The relationship between the people and their money in California is such that you can pluck almost any city at random and enter a crisis. San Jose has the highest per capita income of any city in the United States, after New York. It has the highest credit rating of any city in California with a population over 250,000. It is one of the few cities in America with a triple-A rating from Moody's and Standard & Poor's, but only because its bondholders have the power to compel the city to levy a tax on property owners to pay off the bonds. The city itself is not all that far from being bankrupt.
[Mayor Chuck Reed is] a Democrat, but at this point it doesn't much matter which party he belongs to, or what his ideological leanings are, or for that matter how popular he is with the people of San Jose. He's got a problem so big that it overwhelms ordinary politics: the city owes so much more money to its employees than it can afford to pay that it could cut its debts in half and still wind up broke. "I did a calculation of cost per public employee," he says as we settle in. "We're not as bad as Greece, I don't think."

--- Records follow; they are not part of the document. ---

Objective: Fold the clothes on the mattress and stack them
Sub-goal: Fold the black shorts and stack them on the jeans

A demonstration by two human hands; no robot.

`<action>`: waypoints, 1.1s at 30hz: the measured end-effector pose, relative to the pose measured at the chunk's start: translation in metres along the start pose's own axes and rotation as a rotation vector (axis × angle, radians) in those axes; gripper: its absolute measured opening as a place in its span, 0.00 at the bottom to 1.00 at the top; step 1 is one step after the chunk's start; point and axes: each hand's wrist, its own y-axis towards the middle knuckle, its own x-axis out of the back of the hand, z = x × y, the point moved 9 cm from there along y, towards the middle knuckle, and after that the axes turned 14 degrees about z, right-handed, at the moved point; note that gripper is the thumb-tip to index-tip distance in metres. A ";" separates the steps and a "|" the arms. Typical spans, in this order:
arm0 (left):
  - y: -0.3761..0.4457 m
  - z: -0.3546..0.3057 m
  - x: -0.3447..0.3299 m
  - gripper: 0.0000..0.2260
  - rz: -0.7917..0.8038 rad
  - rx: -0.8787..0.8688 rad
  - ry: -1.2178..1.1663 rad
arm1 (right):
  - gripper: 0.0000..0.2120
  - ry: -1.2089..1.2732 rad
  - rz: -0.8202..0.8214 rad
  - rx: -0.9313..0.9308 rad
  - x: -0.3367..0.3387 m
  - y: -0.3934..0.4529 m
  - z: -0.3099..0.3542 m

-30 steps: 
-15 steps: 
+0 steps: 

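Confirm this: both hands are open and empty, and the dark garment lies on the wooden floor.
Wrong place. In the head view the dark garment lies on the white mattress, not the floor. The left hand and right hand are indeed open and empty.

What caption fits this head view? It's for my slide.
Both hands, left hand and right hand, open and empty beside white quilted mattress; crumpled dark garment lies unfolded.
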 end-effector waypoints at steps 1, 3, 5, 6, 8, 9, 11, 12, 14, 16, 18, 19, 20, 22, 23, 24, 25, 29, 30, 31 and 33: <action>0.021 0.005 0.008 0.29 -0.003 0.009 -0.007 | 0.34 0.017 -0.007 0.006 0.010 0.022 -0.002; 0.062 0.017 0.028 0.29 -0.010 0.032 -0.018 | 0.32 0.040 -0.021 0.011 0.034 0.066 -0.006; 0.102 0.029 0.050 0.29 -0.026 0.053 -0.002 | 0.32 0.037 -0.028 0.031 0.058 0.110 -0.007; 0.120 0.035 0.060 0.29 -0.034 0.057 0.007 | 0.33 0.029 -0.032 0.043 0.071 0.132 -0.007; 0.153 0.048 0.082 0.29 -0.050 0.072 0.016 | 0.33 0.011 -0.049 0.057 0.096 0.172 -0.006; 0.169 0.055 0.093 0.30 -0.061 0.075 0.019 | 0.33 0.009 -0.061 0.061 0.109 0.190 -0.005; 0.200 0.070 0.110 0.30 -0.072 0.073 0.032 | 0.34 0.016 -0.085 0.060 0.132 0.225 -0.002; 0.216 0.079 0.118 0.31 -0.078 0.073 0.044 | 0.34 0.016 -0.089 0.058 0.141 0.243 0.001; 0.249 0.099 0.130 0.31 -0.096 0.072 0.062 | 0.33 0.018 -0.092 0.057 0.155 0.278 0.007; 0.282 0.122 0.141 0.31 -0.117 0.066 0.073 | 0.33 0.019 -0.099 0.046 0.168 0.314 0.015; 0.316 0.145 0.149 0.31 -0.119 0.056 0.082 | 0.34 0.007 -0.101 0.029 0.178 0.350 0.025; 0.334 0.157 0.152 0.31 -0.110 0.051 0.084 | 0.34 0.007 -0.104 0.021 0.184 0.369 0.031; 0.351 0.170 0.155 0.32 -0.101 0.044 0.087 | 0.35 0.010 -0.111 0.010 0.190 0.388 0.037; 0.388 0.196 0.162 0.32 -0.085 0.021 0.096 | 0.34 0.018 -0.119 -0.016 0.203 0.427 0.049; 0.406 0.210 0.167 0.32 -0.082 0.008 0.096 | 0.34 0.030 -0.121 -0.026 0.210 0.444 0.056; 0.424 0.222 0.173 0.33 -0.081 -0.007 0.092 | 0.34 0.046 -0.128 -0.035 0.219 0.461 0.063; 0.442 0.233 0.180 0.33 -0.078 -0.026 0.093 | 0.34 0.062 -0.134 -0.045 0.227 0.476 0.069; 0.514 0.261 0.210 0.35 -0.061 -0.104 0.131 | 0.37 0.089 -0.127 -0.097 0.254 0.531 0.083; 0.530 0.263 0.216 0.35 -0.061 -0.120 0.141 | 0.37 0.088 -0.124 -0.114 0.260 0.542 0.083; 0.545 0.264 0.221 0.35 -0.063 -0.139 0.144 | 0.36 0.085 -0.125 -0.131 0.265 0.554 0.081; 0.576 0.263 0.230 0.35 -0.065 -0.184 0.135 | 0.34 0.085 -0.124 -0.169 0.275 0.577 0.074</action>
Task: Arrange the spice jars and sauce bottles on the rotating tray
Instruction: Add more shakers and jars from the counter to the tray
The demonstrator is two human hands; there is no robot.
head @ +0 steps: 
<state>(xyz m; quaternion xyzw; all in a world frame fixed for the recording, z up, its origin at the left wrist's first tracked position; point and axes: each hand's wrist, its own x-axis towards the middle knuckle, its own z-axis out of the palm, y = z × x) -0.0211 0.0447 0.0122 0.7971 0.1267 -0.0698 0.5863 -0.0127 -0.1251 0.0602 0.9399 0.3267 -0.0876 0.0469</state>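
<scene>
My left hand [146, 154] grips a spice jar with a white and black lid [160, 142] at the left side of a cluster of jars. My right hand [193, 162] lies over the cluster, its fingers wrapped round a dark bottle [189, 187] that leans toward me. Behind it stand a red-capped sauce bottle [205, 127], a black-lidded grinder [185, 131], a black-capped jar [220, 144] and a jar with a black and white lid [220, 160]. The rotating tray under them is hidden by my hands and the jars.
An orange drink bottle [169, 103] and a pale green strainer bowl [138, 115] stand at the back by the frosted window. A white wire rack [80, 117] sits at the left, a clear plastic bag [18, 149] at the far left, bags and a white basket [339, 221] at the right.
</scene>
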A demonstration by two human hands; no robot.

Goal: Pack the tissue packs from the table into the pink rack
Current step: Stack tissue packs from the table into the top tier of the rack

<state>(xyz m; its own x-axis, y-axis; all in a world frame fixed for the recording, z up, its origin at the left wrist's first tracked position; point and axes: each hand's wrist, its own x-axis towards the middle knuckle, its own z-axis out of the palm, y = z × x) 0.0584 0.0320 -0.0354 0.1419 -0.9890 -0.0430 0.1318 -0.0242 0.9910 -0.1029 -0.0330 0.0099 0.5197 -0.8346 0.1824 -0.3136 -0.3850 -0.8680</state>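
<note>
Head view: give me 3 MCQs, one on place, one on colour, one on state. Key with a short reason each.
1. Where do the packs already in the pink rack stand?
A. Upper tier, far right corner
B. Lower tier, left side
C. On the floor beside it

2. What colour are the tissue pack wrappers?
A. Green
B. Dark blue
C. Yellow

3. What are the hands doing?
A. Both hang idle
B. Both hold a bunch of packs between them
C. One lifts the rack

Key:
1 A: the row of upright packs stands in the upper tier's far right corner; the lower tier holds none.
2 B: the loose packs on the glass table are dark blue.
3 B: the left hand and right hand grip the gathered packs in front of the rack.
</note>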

Stockton is on the verge of bankruptcy. Vallejo's government is all but shut down after that city's bankruptcy in 2008, with police and fire departments gutted, a relocated city hall with few staff, and a general feeling of hopelessness.
Eighty percent of the city's budget--and the lion's share of the claims that had thrown it into bankruptcy--were wrapped up in the pay and benefits of public-safety workers. Relations between the police and the firefighters, on the one hand, and the citizens, on the other, were at historic lows. The public-safety workers thought that the city was out to screw them on their contracts; the citizenry thought that the public-safety workers were using fear as a tool to extort money from them.Is this is what is in store for other cities and towns in California? Yes, unless things change and the public employee unions either give up their over-the-top compensation (which has put municipalities into these dire fiscal straits) or are broken or decertified. Otherwise California has no chance at all.
Since the bankruptcy, the police and fire departments have been cut in half; some number of the citizens who came to [city manager] Phil Batchelor's office did so to say they no longer felt safe in their own homes. All other city services had been reduced effectively to zero. "Do you know that some cities actually pave their streets?" says Batchelor. "That's not here."